The ratio of invisible characters to visible characters exceeds a threshold (e.g., > 2%)
Zero-width characters appear between ASCII letters
A single word contains more than one type of invisible character

def invisible_char_ratio(text: str) -> float:
    if not text:
        return 0.0
    invisible_count = len(INVISIBLE_CHARS.findall(text))
    return invisible_count / len(text)

def has_suspicious_invisible_chars(text: str, threshold: float = 0.02) -> bool:
    """Flag text with abnormally high invisible character density."""
    return invisible_char_ratio(text) > threshold

4. Log and Alert on Stripping Activity

Don’t silently strip characters — log when you do it. If a message required removal of invisible characters before it matched a spam keyword, that’s a strong signal. Use this as an additional scoring factor.
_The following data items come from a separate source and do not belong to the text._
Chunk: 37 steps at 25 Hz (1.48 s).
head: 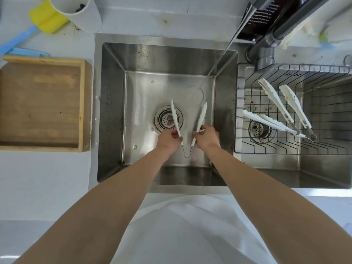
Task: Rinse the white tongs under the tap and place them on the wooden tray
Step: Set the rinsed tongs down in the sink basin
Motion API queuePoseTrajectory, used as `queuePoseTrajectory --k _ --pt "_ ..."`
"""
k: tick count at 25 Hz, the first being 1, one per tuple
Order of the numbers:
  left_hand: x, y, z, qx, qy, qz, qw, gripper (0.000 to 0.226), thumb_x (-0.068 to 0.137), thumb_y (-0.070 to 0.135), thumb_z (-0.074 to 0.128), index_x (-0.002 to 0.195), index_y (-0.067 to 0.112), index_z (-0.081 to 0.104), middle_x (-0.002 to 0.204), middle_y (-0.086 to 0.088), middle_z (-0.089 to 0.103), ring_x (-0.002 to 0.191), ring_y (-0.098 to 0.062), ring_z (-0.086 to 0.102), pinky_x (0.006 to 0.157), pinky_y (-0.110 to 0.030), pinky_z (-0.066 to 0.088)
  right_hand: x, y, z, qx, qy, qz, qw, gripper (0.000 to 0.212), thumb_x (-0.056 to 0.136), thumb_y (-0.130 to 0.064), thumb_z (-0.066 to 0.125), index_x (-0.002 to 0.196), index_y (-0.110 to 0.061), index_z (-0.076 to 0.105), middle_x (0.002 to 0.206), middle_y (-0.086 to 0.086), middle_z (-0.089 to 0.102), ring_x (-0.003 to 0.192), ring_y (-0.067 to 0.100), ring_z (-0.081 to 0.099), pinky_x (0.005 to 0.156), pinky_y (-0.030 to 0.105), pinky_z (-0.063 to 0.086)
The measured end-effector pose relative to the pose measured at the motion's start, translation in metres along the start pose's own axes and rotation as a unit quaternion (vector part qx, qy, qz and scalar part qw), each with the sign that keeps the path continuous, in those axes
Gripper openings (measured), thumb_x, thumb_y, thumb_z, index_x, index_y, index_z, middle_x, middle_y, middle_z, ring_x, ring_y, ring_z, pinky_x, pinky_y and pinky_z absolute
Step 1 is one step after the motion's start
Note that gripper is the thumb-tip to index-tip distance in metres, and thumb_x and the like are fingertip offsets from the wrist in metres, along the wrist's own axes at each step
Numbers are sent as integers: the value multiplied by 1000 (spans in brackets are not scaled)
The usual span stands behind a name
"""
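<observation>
The tongs [202, 116] hang over the sink [112, 111], splayed in a V: wire hinge toward the person, tips pointing away, near the drain [163, 119]. Each grip is clamped low on one arm, the left hand [167, 140] pinching the left arm, the right hand [206, 137] the right. The stream [222, 54] from the tap [270, 44] slants down to the basin's far right corner, beyond and right of the tips (no water seems to reach them here). So the rinse likely calls for a push forward and rightward, roughly along the tongs' own axis, with the right hand nearer. The tray [86, 105] sits on the worktop [47, 172] left of the sink, on the left hand's side.
</observation>
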<state>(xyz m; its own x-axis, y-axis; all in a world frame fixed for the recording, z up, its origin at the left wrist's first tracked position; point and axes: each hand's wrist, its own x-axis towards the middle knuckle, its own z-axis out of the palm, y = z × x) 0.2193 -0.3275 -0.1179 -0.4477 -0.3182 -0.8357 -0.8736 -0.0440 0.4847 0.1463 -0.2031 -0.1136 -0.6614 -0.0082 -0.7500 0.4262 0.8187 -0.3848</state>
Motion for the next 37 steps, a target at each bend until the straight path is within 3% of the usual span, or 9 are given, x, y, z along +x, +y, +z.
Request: queuePoseTrajectory --k 3,7,11,17,20,26,30,33,37 --pt "7 0 7 -2 -2 -6 1000 23 87 11 67 73 27 60 91 -9 72 90 -28 70 87 -46 57 6 0 1 -28 14 5 999 16 93 -24 60 106 -16 55 105 9 61 90 29 63 83 36 54" --pt "17 -1 14 -8 -12 -18 1000 6 85 15 63 84 20 62 98 -12 71 92 -29 69 88 -48 56 9 -2 2 -36 9 18 999 19 92 -24 59 107 -15 52 109 10 59 94 30 61 85 38 53" --pt "15 4 16 1 -35 -35 999 26 84 14 62 110 16 63 103 -7 69 97 -29 66 92 -42 54 10 -5 4 1 -18 32 999 20 91 -13 59 109 -17 53 110 8 62 96 29 63 84 37 55" --pt "12 8 19 12 -57 -20 998 32 86 9 56 117 14 61 107 -13 69 104 -37 63 78 -33 46 14 -4 6 69 -45 58 995 24 88 -4 57 110 -12 55 114 11 65 105 28 63 94 42 55" --pt "10 10 18 23 -53 -17 998 34 87 8 55 120 13 59 112 -11 68 104 -32 62 81 -32 45 14 -5 2 59 -59 57 995 17 89 -5 56 103 -14 51 114 12 63 105 29 62 93 43 55" --pt "-6 26 9 34 -16 -1 999 39 97 21 51 135 10 48 120 -4 58 109 -22 55 88 -23 37 -4 -14 -17 44 -68 16 997 33 94 -8 45 127 -5 48 115 13 59 102 28 59 85 34 50" --pt "-28 38 11 -19 -4 64 998 31 97 26 48 124 14 56 120 -6 63 108 -26 62 99 -36 47 -30 -15 -36 82 -69 -28 994 46 95 -10 41 141 -12 41 127 11 57 108 27 61 93 38 52" --pt "-50 51 13 -79 4 122 989 16 98 21 46 107 22 59 105 0 64 102 -25 64 89 -34 47 -49 -12 -54 141 -39 -80 986 42 94 -9 43 135 -17 47 122 9 61 105 25 64 95 45 54" --pt "-86 72 22 -92 -4 198 976 15 98 24 47 98 33 60 109 1 66 98 -15 65 91 -34 49 -73 -6 -94 194 6 -137 971 38 93 -4 51 129 -15 53 114 4 65 104 22 66 93 45 55"
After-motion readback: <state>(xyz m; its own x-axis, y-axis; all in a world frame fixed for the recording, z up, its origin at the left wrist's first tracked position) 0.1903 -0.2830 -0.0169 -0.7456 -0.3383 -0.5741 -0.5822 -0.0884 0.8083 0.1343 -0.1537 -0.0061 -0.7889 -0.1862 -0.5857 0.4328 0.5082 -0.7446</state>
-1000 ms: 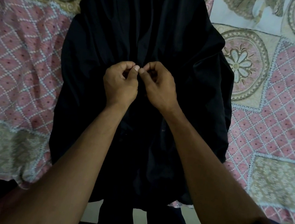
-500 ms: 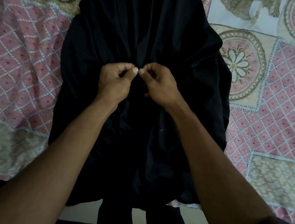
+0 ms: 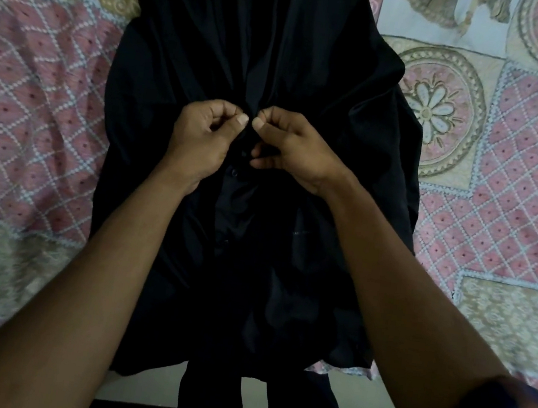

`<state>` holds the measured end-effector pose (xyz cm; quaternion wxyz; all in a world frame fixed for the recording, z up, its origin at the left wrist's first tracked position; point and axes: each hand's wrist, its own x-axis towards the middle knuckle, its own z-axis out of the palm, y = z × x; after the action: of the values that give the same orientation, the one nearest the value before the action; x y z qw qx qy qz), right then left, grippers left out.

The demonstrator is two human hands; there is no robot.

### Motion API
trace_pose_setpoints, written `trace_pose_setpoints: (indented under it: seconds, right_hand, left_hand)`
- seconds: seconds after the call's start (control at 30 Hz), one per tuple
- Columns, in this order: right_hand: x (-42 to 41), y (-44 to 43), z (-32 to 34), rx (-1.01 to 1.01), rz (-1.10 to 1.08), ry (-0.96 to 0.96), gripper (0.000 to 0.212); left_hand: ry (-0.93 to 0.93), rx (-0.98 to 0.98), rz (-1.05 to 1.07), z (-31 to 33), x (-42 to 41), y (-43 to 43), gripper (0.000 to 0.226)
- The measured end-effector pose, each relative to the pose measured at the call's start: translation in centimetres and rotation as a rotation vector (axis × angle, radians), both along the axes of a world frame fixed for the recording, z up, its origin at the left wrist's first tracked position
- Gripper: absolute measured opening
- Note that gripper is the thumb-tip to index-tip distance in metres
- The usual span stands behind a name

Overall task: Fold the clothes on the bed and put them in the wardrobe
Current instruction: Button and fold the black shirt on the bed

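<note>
— What is shown?
— A patterned bedspread (image 3: 45, 137) is overlaid by a black garment (image 3: 183, 64), laid lengthwise straight away from the viewer.
— And the hands?
— Its front opening is pinched mid-length by the curled fingers of the left hand (image 3: 200, 139) and right hand (image 3: 289, 148), thumbs nearly touching. A button (image 3: 234, 173) is seen just below, equally near both.
</note>
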<state>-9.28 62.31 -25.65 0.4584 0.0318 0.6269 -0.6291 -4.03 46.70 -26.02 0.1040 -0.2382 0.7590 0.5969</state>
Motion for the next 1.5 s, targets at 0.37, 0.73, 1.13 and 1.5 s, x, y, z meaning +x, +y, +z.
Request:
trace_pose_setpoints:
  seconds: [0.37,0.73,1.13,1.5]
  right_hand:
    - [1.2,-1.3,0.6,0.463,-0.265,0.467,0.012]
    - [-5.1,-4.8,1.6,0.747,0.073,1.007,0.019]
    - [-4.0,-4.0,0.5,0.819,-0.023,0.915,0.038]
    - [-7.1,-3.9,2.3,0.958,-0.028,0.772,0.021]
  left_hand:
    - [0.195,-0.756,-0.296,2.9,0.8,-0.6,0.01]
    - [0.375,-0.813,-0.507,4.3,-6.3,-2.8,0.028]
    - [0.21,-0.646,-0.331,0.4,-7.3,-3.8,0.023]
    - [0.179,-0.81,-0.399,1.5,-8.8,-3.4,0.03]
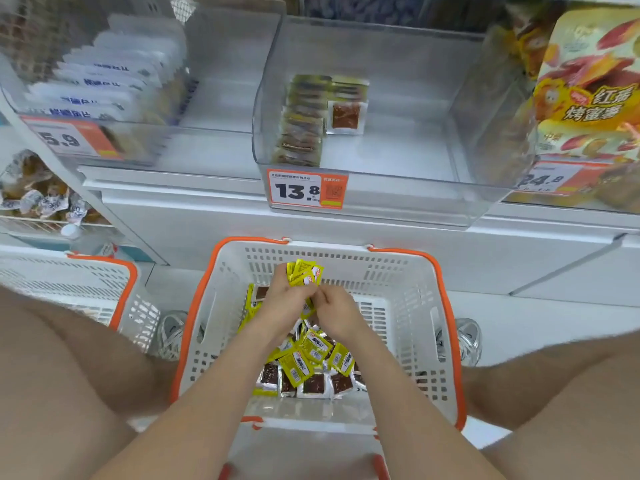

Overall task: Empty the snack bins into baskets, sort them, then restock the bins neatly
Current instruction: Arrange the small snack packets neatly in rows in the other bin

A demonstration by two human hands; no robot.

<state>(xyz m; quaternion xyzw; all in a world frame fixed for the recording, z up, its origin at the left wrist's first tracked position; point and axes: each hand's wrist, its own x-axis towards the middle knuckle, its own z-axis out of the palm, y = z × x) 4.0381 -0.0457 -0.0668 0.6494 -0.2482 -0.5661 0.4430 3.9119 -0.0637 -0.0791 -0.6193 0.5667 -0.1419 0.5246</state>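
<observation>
A white basket with orange rim (408,278) stands on the floor between my knees, holding a loose pile of yellow snack packets (311,362). My left hand (284,303) grips a small fanned stack of yellow packets (304,271) above the pile. My right hand (334,311) touches the stack's lower edge, fingers pinched on it. Above, the clear bin (398,188) marked 13.8 holds a short row of packets (301,126) standing at its left and one packet (346,116) lying flat beside them.
A second white basket (104,282) stands at the left. Neighbouring clear bins hold white packets (100,81) on the left and large orange bags (585,91) on the right. My shoes (465,337) flank the basket. A lower wire shelf at far left holds wrapped snacks (38,195).
</observation>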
def analyze_for_spam(text: str) -> dict:
    invisible_count = len(INVISIBLE_CHARS.findall(text))
    cleaned = strip_invisible(text)
    normalized = unicodedata.normalize('NFKC', cleaned)

    result = {
        'cleaned_text': normalized,
        'invisible_chars_removed': invisible_count,
        'evasion_suspected': invisible_count > 0 and keyword_match(normalized),
    }

    if result['evasion_suspected']:
        log.warning(
            'Possible zero-width evasion: %d invisible chars removed, '
            'keyword match found after cleaning',
            invisible_count,
        )

    return result

5. Defense in Depth

No single technique is sufficient. A robust spam filtering pipeline should layer defenses:

Strip invisible characters
Normalize Unicode (NFKC)
Detect anomalous invisible character usage as a spam signal
Log stripping events for analysis and tuning
Combine with other anti-spam signals (sender reputation, SPF/DKIM/DMARC, link analysis, ML classifiers)

Conclusion

Zero-width character injection is a simple yet effective technique that exploits the gap between what humans see and what machines parse. The defense is equally straightforward: normalize and strip invisible characters before any text analysis. The key insight is that your spam filter should evaluate text the same way a human reads it — without invisible noise. By treating Unicode normalization as a first-class step in your filtering pipeline, you close this evasion vector while preserving the legitimate use of these characters in non-Latin scripts through context-aware handling.